Directions for this task
Would you reproduce the listing exactly, leaving nothing out?

Provided material
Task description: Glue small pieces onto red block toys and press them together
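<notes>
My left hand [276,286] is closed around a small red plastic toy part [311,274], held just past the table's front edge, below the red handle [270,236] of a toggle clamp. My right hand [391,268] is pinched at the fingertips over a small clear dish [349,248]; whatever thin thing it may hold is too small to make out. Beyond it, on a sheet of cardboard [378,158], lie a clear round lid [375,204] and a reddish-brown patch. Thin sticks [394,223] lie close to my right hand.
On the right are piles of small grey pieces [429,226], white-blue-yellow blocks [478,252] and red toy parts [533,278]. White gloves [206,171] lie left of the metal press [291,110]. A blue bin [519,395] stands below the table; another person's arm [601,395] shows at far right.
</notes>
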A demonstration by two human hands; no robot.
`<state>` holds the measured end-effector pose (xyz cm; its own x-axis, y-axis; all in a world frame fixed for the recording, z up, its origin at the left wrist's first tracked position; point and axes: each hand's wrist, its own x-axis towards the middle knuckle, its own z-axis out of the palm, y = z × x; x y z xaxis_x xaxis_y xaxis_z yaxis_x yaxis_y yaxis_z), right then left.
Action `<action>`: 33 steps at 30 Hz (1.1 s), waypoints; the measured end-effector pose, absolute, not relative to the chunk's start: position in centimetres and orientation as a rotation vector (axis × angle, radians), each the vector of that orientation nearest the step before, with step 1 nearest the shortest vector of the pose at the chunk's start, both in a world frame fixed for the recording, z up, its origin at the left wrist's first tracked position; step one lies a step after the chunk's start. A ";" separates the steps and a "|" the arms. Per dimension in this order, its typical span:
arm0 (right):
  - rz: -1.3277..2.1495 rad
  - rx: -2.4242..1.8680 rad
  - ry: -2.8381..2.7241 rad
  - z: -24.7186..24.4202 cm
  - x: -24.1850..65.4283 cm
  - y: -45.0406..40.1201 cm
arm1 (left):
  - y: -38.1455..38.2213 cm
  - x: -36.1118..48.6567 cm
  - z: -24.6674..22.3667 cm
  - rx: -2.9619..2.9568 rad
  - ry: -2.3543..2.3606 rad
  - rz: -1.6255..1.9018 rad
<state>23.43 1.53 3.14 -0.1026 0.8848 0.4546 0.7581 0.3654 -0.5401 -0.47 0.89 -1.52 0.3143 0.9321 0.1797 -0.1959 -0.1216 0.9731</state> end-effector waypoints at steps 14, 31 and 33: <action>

Answer to this problem
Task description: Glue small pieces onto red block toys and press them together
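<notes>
My left hand [276,286] is closed around a small red plastic toy part [311,274], held just past the table's front edge, below the red handle [270,236] of a toggle clamp. My right hand [391,268] is pinched at the fingertips over a small clear dish [349,248]; whatever thin thing it may hold is too small to make out. Beyond it, on a sheet of cardboard [378,158], lie a clear round lid [375,204] and a reddish-brown patch. Thin sticks [394,223] lie close to my right hand.
On the right are piles of small grey pieces [429,226], white-blue-yellow blocks [478,252] and red toy parts [533,278]. White gloves [206,171] lie left of the metal press [291,110]. A blue bin [519,395] stands below the table; another person's arm [601,395] shows at far right.
</notes>
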A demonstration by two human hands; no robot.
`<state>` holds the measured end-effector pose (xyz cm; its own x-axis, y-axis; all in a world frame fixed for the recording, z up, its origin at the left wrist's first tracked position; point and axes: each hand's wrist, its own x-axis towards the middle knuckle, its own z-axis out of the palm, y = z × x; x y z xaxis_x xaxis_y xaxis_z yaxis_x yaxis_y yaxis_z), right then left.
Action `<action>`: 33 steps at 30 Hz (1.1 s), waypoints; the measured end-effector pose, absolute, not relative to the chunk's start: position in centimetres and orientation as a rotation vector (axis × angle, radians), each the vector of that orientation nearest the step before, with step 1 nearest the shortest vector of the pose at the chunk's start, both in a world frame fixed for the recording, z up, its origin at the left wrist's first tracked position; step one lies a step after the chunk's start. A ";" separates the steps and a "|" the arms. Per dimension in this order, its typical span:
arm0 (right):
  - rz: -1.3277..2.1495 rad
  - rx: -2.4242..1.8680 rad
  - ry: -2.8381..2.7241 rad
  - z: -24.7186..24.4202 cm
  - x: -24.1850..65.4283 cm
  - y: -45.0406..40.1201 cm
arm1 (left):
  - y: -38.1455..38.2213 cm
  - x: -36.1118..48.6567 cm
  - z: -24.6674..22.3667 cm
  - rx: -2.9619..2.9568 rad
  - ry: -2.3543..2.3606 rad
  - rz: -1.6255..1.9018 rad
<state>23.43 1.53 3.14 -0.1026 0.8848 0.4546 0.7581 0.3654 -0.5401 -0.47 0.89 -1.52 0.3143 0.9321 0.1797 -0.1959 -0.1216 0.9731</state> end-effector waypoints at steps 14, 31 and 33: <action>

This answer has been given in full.